The one that I wanted and still want is Triple H because when I was wrestling him I wasn’t very good and I know he had to do a lot of carrying me around when I first started. I would love to do a programme with Triple H someday because he is that good, to be where I’m right now and where he is right now I can’t imagine what the match would be like but maybe that is something that can happen down the road.
Do you think we can see you back in a WWE ring again and in the WWE Hall of Fame?
Yeah, I never say no, I love TNA, I love Dixie Carter, I’ve had a lot of fun here but I never countout going back to WWE. It is always there, the opportunity is there, a lot of people don’t want to retire unless they go out at WrestleMania, it is tough when you have the ability to do that it is hard to just walk away. I’m not saying it is going to happen soon but there is going to come a time where I will have to make a decision and I have to do what is best for Kurt Angle, as much as I love TNA I have to do what’s best for me and that’s what I’m going to do.
Who are some of the wrestlers that you enjoy watching at the moment?
Right now in TNA I love Austin Aries, James Storm who I haven’t really been able to mix it up with yet, Magnus, that is a five star match in the making. There are some great athletes right now, I’ve just about wrestled everybody else. My dream matches were Samoa Joe and AJ and we’ve had many with both.
In WWE I’ve not wrestled Daniel Bryan, CM Punk, Jack Swagger is an obvious match do to, I watch Dolph Ziggler, he is freaking amazing. Seeing this young talent in both TNA and WWE gets my palm sweaty because I would love to mix it up with them.
Another kid that neither company has signed, I had one match with him and I’m not sure why nobody has signed him is Amazing Red. Man that kid can go, he is the next Rey Mysterio but for some reason no one has picked him up.
What have you made of Brock Lesnar and Batista’s ventures into MMA and back into wrestling?

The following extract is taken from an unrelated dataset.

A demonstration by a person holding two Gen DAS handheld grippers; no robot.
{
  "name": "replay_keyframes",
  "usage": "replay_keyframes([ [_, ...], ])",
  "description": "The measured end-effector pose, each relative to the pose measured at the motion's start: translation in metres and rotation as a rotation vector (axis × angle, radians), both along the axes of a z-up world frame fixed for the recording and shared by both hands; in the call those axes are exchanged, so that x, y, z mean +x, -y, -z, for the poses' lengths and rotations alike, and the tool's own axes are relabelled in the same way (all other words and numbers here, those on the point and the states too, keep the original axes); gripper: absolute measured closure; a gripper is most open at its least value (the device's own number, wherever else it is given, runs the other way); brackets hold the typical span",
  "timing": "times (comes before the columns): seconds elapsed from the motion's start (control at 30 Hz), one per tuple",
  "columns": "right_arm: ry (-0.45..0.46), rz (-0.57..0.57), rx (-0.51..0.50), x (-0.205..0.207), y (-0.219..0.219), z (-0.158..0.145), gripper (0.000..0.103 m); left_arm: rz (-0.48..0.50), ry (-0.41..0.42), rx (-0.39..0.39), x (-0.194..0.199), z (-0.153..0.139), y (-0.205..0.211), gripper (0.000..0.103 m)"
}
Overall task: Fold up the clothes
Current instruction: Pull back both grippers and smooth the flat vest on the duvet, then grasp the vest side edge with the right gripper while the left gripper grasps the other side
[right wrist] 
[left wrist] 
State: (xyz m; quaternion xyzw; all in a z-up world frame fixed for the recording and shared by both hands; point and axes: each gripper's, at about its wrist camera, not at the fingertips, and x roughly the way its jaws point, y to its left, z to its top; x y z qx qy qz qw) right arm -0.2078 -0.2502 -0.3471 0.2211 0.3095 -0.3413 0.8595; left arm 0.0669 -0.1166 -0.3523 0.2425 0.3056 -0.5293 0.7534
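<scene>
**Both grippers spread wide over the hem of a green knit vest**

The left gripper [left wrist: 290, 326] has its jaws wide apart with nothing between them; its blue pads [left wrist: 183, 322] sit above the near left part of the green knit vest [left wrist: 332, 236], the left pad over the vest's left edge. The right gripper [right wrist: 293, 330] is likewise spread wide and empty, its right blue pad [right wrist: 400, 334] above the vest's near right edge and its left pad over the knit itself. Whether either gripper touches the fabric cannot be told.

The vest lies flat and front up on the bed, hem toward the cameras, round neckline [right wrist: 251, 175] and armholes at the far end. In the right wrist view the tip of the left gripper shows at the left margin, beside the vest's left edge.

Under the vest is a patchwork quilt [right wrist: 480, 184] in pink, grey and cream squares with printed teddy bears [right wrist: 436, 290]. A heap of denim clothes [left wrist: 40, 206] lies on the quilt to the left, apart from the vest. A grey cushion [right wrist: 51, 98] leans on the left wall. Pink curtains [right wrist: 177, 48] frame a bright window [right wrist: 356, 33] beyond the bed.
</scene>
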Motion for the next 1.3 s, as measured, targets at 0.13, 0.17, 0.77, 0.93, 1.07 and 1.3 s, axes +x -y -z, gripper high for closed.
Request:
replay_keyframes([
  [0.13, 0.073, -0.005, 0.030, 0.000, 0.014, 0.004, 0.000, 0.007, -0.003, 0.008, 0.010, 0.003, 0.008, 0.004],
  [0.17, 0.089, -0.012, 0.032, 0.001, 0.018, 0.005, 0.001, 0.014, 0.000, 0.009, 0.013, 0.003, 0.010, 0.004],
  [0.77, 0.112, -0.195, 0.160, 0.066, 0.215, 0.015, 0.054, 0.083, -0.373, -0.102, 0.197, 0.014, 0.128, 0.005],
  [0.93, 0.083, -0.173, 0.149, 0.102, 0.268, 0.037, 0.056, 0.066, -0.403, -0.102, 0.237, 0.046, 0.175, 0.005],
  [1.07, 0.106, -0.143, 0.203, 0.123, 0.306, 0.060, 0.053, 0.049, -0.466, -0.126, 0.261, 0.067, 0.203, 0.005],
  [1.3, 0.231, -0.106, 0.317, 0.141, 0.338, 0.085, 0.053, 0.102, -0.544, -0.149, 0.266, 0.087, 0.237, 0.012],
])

They are both doing what is best for them, I respect both of them. Batista, he was an awesome pro wrestler, he jumped in MMA and did pretty well, you can’t say he didn’t. Brock he’s just a freak, he can do anything, it doesn’t matter if it’s wrestling, MMA, football, baseball, hockey, whatever he does he is going to be the best. He was the last cut of the Minnesota Vikings, if he just went to Europe for one season he would be in the NFL right now.
Brock was never going to be an Olympian in amateur wrestling nor did he want to be, did he have the ability to be, yes, but he knew he wasn’t, it was a good transition for him into pro wrestling and he’s good at it, he is very good at it. I didn’t know he was going to become UFC champion but it didn’t surprise me.

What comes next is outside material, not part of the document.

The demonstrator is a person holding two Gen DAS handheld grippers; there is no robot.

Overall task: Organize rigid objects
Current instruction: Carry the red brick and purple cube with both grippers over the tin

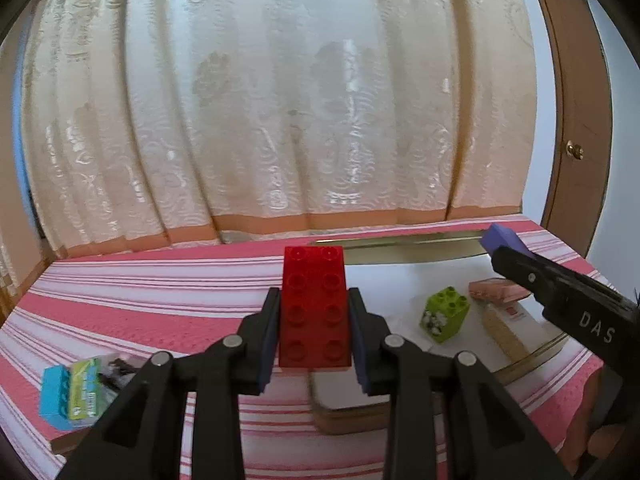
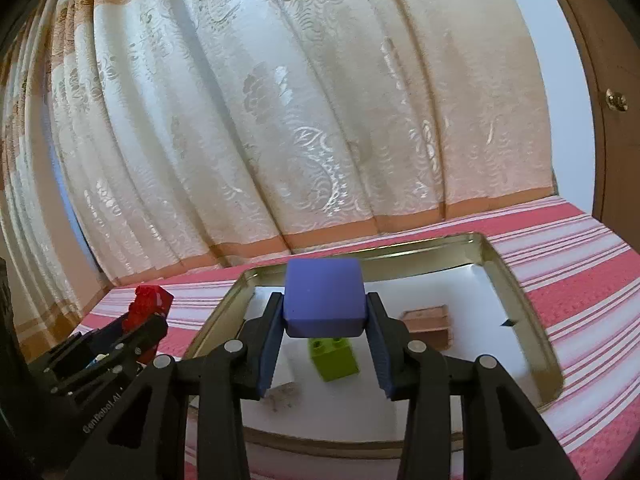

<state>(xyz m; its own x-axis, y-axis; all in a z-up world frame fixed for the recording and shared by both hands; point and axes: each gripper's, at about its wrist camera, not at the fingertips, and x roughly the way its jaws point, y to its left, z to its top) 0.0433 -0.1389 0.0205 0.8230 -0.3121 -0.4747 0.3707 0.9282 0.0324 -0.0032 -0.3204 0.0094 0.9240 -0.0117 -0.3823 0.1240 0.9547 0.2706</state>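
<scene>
My left gripper (image 1: 314, 300) is shut on a long red studded brick (image 1: 314, 306) and holds it above the left rim of the metal tray (image 1: 400, 242). My right gripper (image 2: 324, 308) is shut on a purple-blue block (image 2: 324, 298) and holds it above the tray (image 2: 532, 320). In the left wrist view the right gripper and the block (image 1: 506, 240) enter from the right. In the right wrist view the left gripper with the red brick (image 2: 150, 304) is at the left. A lime green brick (image 1: 444, 314) (image 2: 334, 356) and a brown block (image 1: 496, 290) (image 2: 428, 322) lie in the tray.
The tray sits on a red and white striped cloth (image 1: 140, 300). A cyan brick (image 1: 56, 394) and a green-labelled packet (image 1: 86, 392) lie on the cloth at the front left. A patterned curtain (image 1: 280, 100) hangs behind. A wooden door (image 1: 580, 120) is at the right.
</scene>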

Brock doesn’t surprise me at all, there is nobody that can compare to Brock, he is a freak of nature as an athlete, at 300lbs nobody is supposed to move that fast. Batista is another great athlete, they both had a lot of success in MMA but they both came back to their true love, their true love is professional wrestling, both of them.
Do you still harbour hope of competing in the UFC?
No, I found out at 43-year-old when I was training for the London Olympics and kept on getting injured, if I can’t train the way I want to train because my body keeps breaking down I’m not going to get in the Octagon, there is no reason for it. I had an opportunity twice to sign with the UFC but I declined both times due to personal issues, starting dates, since I didn’t sign either time I had my opportunity and let it slip away, do I regret it, sometimes yeah. I make a lot of money in pro wrestling but I probably would’ve made a lot more in the UFC, but it isn’t always about money, I love pro wrestling, I have a passion for it, I’m not sure I would have had that same passion for MMA. I would have been good at it but would I love it the way I love pro wrestling, probably not.
If UFC was as big as it now when you first came into wrestling which route would you have gone down?
I would not have done pro wrestling, I would have gone straight into MMA, UFC, I know that for sure. Would it have been the right move, I don’t know but that is the route I would have taken.